Not Everyone Who Joins the Ranks of the Employed Was "Unemployed"

December 31, 2013
By  Maria E Canon Marianna Kudlyak Marisa Reed

The labor market is comprised of employed and unemployed workers. The former have jobs. The latter do not but are able to work and are actively seeking jobs. In contrast, labor market nonparticipants are neither working nor searching for jobs. Transitions into and out of labor force nonparticipation have been noted in recent studies to aid understanding of labor market dynamics.[1] In particular, the flows between nonparticipation and unemployment have attracted attention in explaining the dynamics of unemployment during the 2007-09 recession and its aftermath. However, the flows between nonparticipation and employment have received considerably less attention.

The number of workers transitioning from nonparticipation to employment is substantial—almost 3.7 million each month on average between 2003 and 2013, according to the Bureau of Labor Statistics.[2] Given this magnitude, this flow's contribution to understanding labor market dynamics is nontrivial.

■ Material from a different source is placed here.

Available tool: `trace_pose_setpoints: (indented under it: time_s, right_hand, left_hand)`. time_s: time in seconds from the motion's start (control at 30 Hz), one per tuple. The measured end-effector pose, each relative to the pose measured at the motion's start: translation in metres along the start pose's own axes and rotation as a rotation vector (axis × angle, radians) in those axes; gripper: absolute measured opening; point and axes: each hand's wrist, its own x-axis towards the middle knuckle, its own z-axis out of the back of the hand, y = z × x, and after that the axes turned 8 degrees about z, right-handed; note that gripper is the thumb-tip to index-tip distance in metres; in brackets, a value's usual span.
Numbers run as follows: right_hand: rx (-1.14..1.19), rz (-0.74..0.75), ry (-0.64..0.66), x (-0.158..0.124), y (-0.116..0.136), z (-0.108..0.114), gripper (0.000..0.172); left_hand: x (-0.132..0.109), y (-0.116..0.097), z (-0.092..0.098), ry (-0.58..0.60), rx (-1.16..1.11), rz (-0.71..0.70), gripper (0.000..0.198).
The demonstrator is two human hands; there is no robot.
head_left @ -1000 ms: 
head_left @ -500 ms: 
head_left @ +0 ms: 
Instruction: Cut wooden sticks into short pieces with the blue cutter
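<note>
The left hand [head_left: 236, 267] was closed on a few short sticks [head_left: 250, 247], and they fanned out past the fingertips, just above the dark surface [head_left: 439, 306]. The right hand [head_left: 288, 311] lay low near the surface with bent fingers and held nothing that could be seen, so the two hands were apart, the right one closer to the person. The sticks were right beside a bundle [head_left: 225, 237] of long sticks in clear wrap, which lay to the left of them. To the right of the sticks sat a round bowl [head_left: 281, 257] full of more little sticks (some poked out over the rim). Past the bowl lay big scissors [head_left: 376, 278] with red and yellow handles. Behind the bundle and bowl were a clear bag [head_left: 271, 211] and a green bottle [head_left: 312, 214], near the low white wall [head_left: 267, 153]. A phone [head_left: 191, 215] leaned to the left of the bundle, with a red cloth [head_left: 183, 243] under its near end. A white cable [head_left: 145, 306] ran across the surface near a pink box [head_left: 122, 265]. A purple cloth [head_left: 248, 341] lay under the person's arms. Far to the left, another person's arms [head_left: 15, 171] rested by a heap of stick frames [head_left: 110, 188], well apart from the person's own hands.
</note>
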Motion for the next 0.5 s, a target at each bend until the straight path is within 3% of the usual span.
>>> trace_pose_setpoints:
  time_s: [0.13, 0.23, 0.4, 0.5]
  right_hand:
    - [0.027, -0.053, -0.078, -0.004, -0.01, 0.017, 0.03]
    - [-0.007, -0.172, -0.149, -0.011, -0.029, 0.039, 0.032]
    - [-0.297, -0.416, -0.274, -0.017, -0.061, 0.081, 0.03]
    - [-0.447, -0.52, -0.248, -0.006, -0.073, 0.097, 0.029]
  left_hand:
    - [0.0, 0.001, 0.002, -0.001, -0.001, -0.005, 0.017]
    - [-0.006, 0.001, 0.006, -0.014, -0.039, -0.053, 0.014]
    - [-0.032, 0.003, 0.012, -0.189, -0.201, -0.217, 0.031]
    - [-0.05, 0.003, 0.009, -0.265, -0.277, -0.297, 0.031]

For this article, we studied the behavior of nonparticipation-to-employment (N-E) flows from January 2003 to August 2013. We first compared aggregate flows from nonparticipation to employment (N-E) with the flows from unemployment to employment (U-E). Importantly, we found that the former was, on average, higher than the latter by a factor of 1.6, that is, N-E flows were on average 60 percent higher than U-E flows.

We then examined the ratio of these flows by occupation and industry. We found that there existed substantial heterogeneity by occupation and industry. For example, workers in services, management and professional occupations were more likely to come from nonparticipation than from unemployment; conversely, the unemployed were more likely to end up with jobs in physically demanding occupations, such as construction, than were the nonparticipants.

Analysis

The gross flow from N-E is the number of individuals who are not in the labor force in one month and are employed in the following month. These people are bypassing the unemployment status. Consequently, nonparticipating workers who become employed are not receiving unemployment benefits or actively searching for jobs in the month preceding the start of their jobs.

For this analysis, we used Current Population Survey (CPS) data. We matched individuals in two consecutive months. To calculate the N-E gross flow, we counted employed workers in the current month who were out of the labor force in the previous month. We did the same for the U-E gross flow, which counts currently employed workers who were unemployed in the previous month.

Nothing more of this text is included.